- [YOUR TASK]: Once every line in the data that follows has been checked for the word "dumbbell", give only the number of lines that hold it.

- [TASK MATERIAL]:
= = = = =
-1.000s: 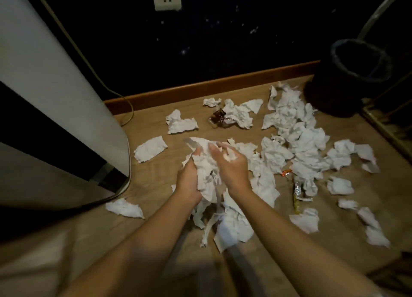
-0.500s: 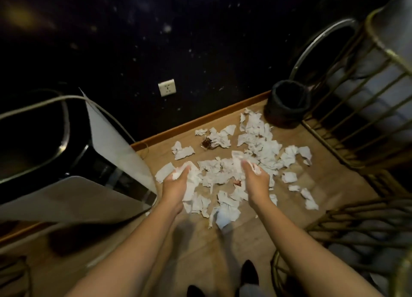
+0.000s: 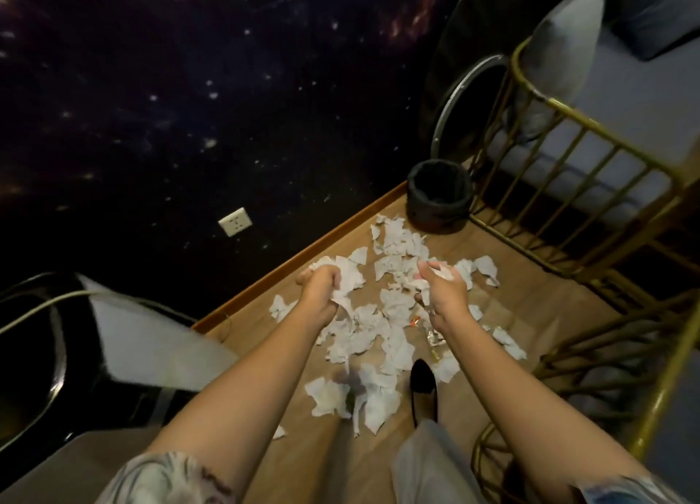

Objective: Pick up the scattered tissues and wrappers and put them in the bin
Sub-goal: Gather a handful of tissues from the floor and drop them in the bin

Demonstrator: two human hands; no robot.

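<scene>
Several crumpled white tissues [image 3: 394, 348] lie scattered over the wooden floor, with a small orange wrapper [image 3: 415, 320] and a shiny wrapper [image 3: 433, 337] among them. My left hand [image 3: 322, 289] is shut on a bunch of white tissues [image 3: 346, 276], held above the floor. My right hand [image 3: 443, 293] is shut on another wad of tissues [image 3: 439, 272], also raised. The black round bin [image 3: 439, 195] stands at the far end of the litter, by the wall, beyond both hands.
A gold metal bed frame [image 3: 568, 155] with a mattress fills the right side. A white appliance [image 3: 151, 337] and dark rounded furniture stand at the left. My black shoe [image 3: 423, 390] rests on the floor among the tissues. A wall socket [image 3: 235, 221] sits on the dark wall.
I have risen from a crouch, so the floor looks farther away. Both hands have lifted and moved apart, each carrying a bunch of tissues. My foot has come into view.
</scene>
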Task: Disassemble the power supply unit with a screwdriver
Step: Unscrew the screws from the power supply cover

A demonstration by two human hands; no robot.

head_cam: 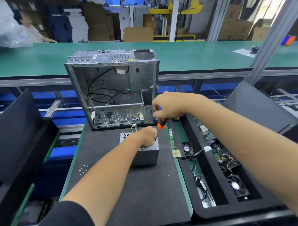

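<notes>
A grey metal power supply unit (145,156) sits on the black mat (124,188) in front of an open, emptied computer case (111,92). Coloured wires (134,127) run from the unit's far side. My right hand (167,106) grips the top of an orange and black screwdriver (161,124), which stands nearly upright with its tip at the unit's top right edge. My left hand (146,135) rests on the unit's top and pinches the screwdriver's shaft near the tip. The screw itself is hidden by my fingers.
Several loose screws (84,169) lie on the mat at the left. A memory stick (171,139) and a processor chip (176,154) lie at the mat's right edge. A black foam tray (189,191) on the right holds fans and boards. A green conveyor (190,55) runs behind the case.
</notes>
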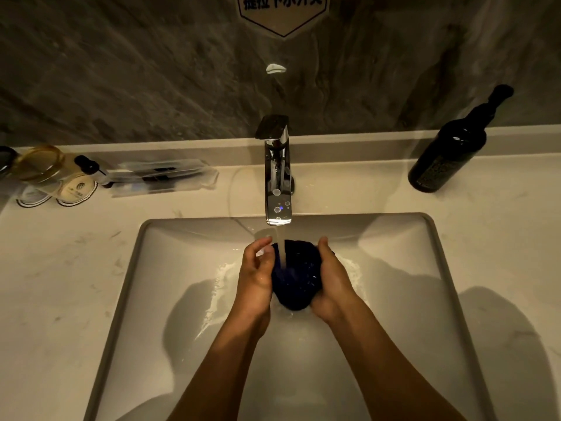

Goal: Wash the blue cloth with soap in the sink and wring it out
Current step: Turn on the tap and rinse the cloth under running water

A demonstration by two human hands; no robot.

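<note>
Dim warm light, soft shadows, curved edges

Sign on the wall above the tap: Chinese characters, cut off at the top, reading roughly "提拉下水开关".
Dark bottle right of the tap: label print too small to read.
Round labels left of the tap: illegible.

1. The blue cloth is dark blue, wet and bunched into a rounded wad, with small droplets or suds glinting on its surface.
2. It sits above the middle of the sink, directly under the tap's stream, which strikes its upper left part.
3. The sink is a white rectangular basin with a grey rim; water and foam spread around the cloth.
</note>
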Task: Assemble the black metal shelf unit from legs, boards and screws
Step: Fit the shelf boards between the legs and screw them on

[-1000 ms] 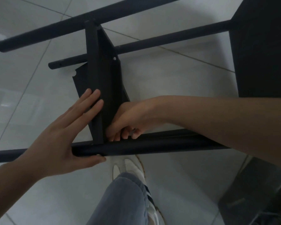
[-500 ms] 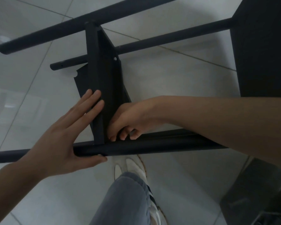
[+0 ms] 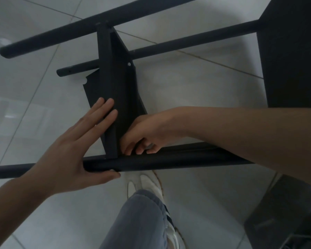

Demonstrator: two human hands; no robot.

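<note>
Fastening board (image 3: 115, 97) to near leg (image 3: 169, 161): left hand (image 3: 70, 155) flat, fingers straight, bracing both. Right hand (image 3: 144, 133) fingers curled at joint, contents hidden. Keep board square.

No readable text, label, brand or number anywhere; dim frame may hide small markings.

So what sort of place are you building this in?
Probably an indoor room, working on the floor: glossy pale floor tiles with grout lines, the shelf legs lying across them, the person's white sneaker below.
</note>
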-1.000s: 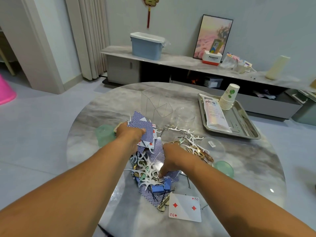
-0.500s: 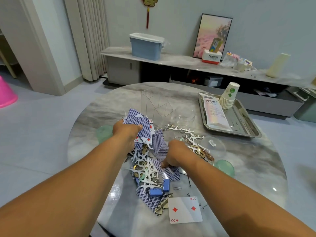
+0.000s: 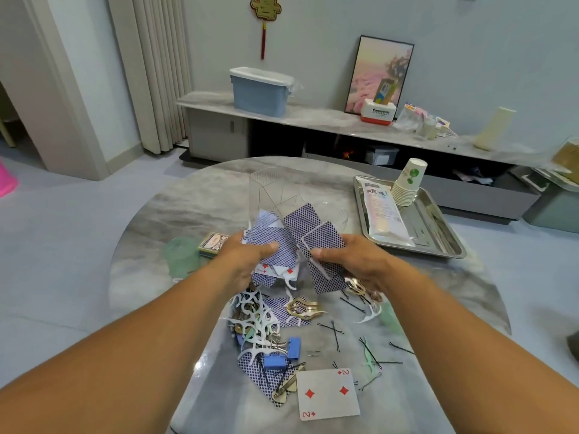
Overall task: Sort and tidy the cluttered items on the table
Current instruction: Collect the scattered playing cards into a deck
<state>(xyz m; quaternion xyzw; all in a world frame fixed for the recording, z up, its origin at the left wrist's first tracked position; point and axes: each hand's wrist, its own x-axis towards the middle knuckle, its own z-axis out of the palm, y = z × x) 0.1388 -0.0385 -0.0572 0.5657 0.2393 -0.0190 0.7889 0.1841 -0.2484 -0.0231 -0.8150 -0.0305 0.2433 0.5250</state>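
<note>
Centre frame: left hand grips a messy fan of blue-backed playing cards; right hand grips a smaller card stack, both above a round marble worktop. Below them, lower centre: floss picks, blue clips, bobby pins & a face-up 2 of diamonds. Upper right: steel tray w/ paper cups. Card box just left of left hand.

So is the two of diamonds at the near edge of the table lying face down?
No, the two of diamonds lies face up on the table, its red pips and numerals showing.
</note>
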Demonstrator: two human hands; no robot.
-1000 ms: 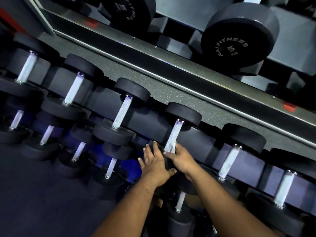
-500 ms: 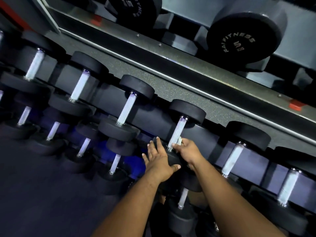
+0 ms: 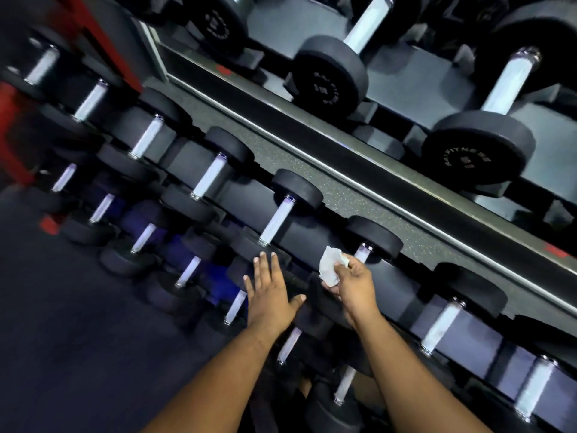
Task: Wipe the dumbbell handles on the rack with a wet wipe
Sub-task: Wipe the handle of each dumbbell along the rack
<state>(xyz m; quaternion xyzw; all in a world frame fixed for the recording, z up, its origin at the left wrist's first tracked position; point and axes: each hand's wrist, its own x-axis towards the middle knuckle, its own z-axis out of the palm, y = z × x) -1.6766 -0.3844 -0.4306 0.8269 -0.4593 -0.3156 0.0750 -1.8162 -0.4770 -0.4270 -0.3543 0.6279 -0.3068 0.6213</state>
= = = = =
- [REPLY]: 2